** TASK BRIEF **
Without any pictures, retype exactly the lines that begin at the one holding "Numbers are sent" and end at the last line of the data below.
┌─ GIVEN DATA
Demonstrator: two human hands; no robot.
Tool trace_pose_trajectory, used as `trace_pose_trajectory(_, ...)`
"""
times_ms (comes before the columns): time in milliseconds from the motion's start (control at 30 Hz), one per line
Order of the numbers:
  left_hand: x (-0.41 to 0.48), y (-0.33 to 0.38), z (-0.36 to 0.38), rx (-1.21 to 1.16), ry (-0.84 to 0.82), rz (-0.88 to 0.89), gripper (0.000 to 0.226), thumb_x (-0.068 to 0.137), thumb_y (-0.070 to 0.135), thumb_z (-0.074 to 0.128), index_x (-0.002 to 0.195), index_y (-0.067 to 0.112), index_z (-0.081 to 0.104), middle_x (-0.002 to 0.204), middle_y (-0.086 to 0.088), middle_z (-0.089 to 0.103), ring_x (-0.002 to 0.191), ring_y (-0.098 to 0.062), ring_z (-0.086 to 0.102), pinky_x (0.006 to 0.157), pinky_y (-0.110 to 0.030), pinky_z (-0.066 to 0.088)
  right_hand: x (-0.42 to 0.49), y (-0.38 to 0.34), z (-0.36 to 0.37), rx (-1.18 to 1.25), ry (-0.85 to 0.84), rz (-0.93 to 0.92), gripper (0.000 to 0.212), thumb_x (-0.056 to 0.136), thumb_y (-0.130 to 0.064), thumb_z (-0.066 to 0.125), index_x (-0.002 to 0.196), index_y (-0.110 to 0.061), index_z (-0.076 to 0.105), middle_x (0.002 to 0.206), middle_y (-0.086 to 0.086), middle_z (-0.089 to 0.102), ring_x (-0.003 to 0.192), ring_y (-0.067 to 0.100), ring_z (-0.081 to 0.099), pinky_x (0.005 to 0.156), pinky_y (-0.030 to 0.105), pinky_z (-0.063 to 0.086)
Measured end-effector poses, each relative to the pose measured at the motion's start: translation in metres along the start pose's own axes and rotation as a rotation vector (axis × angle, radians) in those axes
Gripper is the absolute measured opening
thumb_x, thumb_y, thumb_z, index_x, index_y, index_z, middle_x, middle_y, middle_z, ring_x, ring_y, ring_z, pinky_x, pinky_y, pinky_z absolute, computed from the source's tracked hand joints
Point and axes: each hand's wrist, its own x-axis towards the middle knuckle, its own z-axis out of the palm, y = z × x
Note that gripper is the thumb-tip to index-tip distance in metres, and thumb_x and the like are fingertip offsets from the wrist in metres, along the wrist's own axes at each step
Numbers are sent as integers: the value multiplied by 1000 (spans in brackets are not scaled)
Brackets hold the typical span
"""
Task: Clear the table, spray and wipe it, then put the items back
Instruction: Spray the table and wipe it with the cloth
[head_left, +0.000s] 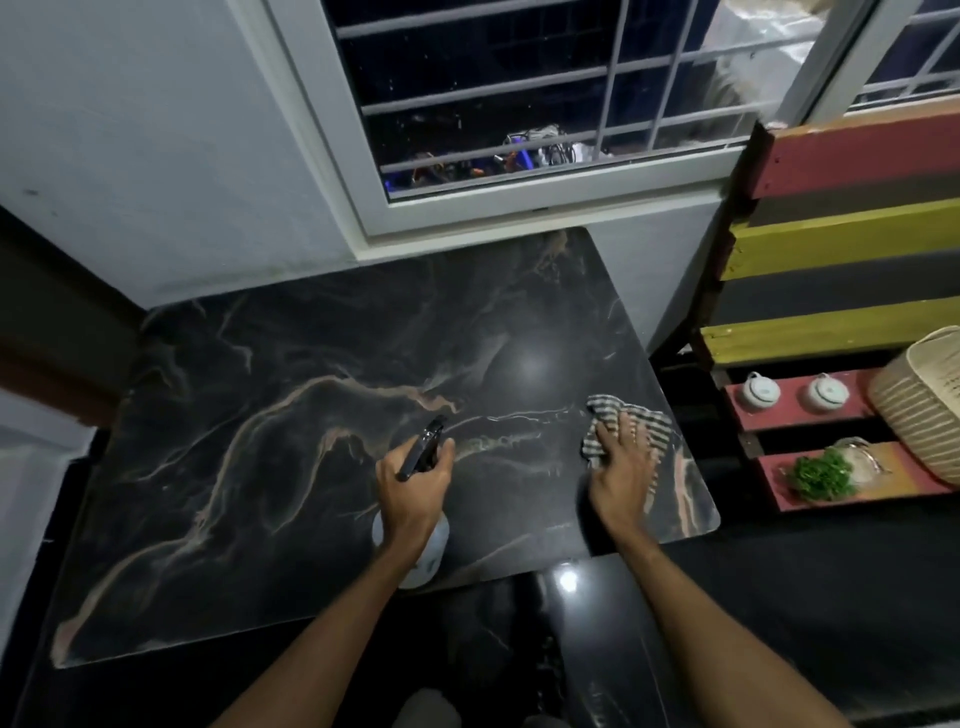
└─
** EXERCISE OUTPUT **
Numbers are sent as integers: the value multiplied by 1000 (spans in brackets are not scaled)
Brackets hold the typical span
"""
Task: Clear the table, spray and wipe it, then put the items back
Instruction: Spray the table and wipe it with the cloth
[head_left, +0.000s] 

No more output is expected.